Calculating clustering between segmented nuclei


#1

Hello,

I have different cell lines imaged 2D in the DAPI channel, and I want to measure if there is a difference in the way they cluster, ie the distance between nuclear edges and the number of nuclei per cluster. How should I go about this?

Thanks,
Karolina


#2

Hi @Karolina,
Could you upload a sample image as Bozkan did in his post please.


#3

Hi Guillaume,

Here are two sample images- by eye it is clearly visible that one of the cell lines clusters more while another one seems to have a clustering defect.

Thanks!


#4

@Karolina,
I see you have only one channel per image, do you only need the level of clustering or will you also quantify intensities in other channels as well?
I am asking because we could use 2 distinct methods to find the cells: spot detection or nuclear segmentation and spot detection will not allow you to quantify the level of expression of other markers in the cells.


#5

Hi @Ghiomm,

For this particular analysis I do not need to quantify anything in the other channels, but it might be useful for future analyses so i think nuclear segmentation may be a better approach.

Cheers,
Karolina


#6

Ok, I am trying to figure out which measure(s) would be the most meaningful in this case. ‘The way they cluster’ is not so simple to define.
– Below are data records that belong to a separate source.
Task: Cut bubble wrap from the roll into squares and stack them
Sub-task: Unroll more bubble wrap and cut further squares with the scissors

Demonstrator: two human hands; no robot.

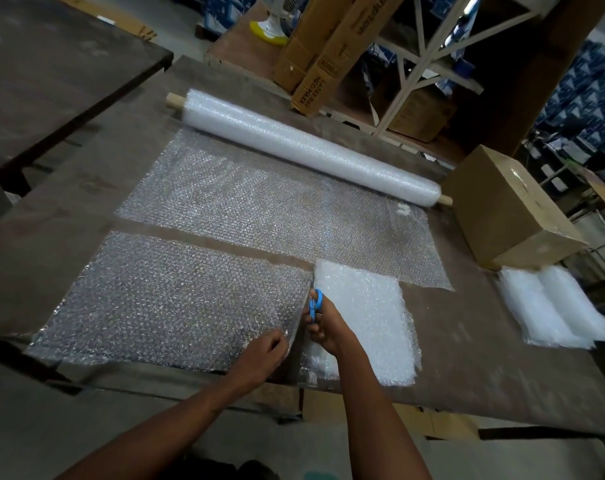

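on the table: one roll, one scissors, two stacks.

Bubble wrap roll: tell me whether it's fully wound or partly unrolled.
Partly unrolled. A flat sheet runs from the bubble wrap roll across the table toward the person.

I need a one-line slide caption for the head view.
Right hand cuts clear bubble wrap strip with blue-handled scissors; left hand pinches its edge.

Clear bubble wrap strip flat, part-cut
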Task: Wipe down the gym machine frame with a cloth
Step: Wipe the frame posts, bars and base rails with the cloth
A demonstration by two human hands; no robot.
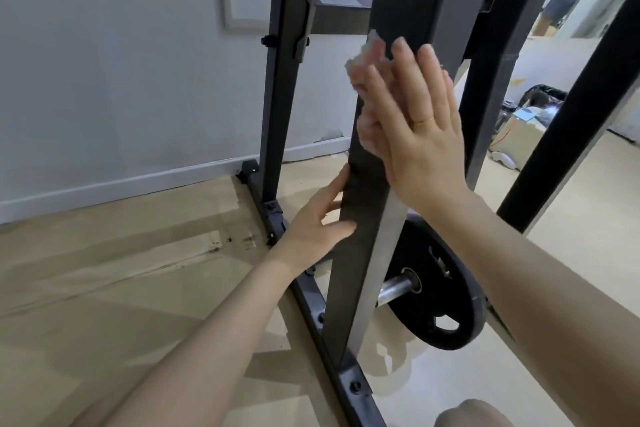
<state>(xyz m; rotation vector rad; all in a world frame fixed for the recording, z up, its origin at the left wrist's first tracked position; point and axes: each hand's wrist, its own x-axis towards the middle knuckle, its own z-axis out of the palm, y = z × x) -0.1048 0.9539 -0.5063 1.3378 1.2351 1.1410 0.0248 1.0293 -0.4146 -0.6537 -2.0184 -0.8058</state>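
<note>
Head view: right hand [420,135] flat-fingered, presses one cloth [363,61] on frame upright [360,218]; left hand [317,229] grip wide, touching it.

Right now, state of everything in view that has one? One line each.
right hand: fingers straight, pressing the cloth flat against the upright
cloth: crumpled, blurred, pinned between right hand and post
left hand: open, fingers touching the post lower down
frame upright: standing, bolted to the base rail
weight plate: loaded on a steel bar behind the upright
</note>
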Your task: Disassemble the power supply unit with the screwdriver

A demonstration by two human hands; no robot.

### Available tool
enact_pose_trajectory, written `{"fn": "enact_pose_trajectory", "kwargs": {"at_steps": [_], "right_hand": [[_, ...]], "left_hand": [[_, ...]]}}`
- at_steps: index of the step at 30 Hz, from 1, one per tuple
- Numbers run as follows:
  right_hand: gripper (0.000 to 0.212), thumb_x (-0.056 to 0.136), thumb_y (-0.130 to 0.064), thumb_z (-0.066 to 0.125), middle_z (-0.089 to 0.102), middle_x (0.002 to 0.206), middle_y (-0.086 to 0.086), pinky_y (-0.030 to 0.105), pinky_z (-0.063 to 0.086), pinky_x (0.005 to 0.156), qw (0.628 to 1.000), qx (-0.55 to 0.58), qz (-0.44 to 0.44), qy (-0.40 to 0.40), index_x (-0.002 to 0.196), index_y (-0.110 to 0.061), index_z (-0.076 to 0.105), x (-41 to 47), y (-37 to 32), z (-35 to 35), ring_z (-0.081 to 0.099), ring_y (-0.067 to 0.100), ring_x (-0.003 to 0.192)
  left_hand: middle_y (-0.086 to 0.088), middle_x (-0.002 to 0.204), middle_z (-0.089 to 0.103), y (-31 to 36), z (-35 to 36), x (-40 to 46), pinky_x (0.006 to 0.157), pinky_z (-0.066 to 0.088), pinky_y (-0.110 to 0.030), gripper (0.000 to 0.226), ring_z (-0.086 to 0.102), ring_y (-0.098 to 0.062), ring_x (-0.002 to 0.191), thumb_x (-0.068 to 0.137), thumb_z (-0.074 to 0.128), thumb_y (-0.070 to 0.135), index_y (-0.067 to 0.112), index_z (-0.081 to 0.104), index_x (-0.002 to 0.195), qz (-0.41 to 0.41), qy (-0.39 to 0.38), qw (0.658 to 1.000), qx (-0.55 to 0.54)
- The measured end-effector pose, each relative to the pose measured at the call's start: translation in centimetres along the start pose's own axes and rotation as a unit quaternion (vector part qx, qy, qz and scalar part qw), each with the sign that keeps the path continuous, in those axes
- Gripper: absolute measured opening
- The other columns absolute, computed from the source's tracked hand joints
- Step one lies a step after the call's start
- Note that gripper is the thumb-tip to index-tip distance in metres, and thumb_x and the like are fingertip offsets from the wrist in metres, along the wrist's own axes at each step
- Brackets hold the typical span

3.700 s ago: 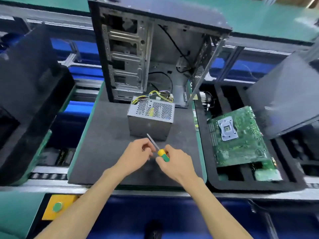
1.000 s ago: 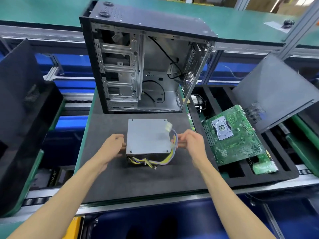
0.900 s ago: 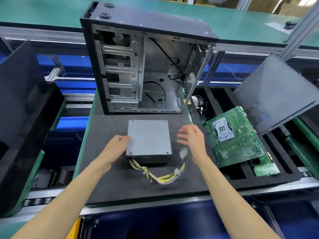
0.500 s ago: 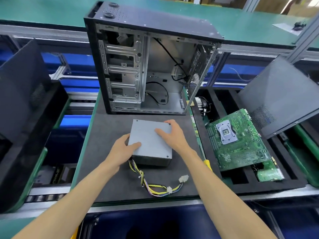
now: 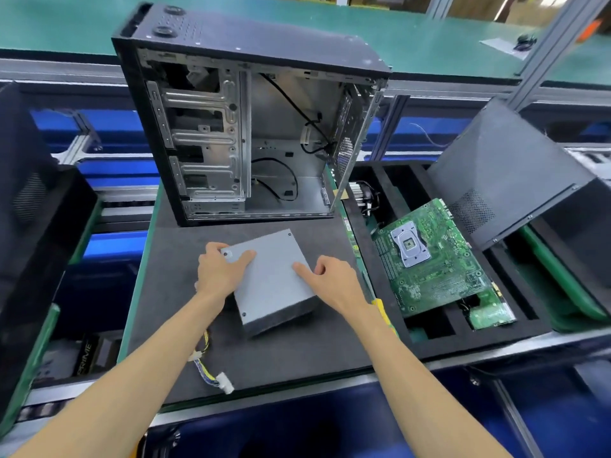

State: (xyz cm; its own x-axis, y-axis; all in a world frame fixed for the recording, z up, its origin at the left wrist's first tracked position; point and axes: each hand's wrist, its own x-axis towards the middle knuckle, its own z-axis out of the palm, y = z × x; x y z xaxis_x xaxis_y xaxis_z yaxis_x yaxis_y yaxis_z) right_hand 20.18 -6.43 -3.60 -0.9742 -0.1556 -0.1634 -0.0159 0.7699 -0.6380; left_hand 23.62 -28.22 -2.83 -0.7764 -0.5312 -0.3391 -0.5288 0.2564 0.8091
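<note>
Since approx half a sec ago the power supply unit has been turned on the dark mat: it was squared to the bench edge, now it sits skewed w/ one corner pointing far-left, plain grey top up. Its cable bundle has swung from near-centre over to near-left, white plug by the mat's near edge. Left hand grips the far-left corner, thumb on top, fingers curled over the edge. Right hand rests on the right side of the top, index finger out straight, other fingers curled, holding nothing. Screwdriver lies at the mat's right edge, mostly hidden by the right forearm. Open PC case stands just beyond; motherboard in foam tray to the right.
</note>
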Motion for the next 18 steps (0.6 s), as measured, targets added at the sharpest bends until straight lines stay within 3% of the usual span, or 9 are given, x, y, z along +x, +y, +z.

At the moment I can think of 2 ways we can try:

  • We can run some clustering algorithm on your data in order to partition your cells into colonies. Then we can extract some features from the output (number of clusters, number of cells per cluster, inter-cluster distance, etc…). One problem with this though is that a ‘cluster’ is defined by the parameters we will provide to the algorithm. This can be fine since we will use the same parameters for all your data but these parameters are likely to influence your end result.
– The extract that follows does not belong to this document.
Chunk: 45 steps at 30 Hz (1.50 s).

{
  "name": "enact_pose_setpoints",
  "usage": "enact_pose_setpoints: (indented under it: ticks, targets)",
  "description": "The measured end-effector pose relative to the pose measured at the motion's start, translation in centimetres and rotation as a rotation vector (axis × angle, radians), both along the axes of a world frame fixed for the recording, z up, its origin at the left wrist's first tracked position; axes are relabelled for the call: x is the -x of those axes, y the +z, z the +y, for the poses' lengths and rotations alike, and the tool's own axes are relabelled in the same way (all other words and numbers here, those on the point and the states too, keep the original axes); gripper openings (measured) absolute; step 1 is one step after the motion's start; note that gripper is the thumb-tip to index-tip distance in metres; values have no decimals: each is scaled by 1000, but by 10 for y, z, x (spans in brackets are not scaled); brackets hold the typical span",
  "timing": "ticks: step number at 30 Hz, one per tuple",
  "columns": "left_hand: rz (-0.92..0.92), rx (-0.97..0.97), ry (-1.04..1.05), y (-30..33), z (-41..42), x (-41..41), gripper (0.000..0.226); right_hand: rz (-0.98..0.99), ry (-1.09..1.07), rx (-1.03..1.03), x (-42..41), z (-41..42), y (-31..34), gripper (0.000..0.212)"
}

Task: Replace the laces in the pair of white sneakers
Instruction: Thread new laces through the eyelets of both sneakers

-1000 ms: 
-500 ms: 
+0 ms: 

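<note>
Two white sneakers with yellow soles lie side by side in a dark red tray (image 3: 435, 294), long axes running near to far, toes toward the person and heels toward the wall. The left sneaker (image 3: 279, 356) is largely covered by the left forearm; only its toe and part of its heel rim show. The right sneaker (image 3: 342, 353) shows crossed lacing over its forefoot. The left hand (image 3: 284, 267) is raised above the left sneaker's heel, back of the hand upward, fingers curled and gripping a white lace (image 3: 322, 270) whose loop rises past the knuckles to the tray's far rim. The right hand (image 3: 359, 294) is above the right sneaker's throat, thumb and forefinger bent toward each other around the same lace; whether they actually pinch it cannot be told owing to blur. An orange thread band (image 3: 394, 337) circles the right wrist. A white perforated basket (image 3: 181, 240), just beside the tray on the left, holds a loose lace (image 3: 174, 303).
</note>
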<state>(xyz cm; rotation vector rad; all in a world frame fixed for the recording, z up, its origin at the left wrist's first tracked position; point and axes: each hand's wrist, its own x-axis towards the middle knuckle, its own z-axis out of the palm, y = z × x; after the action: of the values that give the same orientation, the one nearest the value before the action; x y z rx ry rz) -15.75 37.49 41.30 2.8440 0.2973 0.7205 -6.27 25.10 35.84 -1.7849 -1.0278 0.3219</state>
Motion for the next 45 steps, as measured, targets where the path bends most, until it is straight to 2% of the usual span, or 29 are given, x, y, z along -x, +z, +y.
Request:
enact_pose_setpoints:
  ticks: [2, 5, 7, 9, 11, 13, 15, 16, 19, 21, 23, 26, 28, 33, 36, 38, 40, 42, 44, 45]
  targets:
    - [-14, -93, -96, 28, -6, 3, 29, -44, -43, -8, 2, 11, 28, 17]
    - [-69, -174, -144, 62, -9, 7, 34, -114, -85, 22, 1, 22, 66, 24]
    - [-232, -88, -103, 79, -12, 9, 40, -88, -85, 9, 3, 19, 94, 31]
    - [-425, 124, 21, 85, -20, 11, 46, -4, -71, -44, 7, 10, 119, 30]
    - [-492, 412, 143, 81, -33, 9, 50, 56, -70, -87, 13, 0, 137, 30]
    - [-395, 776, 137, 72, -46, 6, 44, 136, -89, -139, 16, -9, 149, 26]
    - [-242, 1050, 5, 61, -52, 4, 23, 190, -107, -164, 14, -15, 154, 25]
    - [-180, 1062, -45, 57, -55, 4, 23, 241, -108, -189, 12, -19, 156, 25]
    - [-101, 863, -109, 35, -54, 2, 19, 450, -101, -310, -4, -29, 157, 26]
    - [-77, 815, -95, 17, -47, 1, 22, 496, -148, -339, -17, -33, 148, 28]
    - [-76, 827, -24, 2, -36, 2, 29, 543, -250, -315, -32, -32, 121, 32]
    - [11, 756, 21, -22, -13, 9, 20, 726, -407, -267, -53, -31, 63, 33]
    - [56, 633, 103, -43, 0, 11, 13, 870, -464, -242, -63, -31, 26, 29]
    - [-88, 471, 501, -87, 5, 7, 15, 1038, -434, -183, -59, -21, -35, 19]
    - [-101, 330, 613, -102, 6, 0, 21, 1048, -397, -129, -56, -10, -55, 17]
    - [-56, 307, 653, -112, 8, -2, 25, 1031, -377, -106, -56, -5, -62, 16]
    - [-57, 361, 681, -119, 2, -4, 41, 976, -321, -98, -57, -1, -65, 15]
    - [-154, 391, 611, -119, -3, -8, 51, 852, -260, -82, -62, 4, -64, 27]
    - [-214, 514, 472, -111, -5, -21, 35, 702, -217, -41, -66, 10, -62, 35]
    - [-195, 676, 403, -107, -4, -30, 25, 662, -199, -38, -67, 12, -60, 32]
  • The other possibility is to use the Ripley’s K(t) functions. As I understand it, these functions allow to determine how far from a random distribution the cells are organised. It seems possible with this method to summarize the spatial patterns of the cells, compare the patterns in different conditions or even across distinct cell populations within one condition and test in each case for statistical significance.

I think the second option is what you really need. I need to do a bit of research to see if there exist an R package we can use maybe, we can use PickCells to segment and generate the point cloud to be used as input.

Let me know what you think.


#7

I have found the R package: There it is and a very useful document which explains the basics and how to answer your questions with spatstat.

The feature you may be the most interested (image taken from here):

And there is more that can be quantified. I’ll give it it a try with the images you uploaded as soon as I find a bit of time.